### YOUR ASSIGNMENT
Look for "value" in the records and copy every line that has it.

(Dataset records)
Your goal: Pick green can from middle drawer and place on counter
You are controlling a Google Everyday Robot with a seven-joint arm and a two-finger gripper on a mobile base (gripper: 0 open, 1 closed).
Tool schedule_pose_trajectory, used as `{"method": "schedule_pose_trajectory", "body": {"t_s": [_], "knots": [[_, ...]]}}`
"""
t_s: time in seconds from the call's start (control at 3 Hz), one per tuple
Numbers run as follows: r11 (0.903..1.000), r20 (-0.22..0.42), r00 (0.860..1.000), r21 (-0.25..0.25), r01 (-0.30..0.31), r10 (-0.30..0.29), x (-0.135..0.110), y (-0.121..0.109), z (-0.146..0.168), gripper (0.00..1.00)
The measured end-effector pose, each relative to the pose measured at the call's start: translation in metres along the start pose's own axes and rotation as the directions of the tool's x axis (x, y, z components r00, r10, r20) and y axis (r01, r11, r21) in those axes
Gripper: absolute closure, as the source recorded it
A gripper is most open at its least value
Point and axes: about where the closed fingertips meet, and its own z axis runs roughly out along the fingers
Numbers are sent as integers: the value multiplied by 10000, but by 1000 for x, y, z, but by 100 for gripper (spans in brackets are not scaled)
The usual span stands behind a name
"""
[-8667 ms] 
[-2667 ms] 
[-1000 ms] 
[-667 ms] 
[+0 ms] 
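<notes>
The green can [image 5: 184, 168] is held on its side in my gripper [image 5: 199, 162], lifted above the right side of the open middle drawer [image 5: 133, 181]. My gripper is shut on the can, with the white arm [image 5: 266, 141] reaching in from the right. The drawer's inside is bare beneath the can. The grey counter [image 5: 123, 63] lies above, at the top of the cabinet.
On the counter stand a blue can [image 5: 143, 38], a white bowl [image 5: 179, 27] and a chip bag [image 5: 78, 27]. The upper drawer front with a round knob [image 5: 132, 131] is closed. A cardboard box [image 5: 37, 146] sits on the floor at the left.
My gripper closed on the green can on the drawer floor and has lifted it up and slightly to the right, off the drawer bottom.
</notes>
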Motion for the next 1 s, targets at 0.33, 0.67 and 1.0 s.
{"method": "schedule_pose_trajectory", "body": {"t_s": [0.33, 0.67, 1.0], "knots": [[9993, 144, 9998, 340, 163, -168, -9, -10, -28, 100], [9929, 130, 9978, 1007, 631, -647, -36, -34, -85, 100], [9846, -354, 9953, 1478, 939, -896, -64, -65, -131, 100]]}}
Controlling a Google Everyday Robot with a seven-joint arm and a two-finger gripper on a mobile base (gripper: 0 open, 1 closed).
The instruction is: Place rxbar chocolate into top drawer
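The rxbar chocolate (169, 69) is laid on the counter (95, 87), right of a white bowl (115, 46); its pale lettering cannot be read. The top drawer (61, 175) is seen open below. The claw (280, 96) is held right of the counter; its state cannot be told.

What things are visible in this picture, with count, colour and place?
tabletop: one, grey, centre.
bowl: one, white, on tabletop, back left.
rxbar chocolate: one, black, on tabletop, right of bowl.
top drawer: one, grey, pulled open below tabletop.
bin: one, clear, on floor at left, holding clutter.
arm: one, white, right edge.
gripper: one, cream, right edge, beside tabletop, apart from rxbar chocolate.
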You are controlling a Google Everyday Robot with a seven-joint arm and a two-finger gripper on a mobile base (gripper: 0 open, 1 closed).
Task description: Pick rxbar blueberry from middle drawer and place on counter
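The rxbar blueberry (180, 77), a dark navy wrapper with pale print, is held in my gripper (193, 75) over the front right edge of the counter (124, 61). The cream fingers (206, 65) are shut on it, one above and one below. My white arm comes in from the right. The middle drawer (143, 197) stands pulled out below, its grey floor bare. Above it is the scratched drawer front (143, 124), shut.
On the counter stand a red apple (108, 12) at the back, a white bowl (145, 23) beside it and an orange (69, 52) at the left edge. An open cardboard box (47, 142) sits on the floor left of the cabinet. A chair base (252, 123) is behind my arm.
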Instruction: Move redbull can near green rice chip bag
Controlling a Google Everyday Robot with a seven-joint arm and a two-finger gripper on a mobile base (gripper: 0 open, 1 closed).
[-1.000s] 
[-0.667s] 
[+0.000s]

### TASK RESULT
A gripper is most open at its least value
Numbers are sent as integers: the value multiplied by 10000, but by 1000 for x, y, z, but by 100 for gripper (spans in brackets are not scaled)

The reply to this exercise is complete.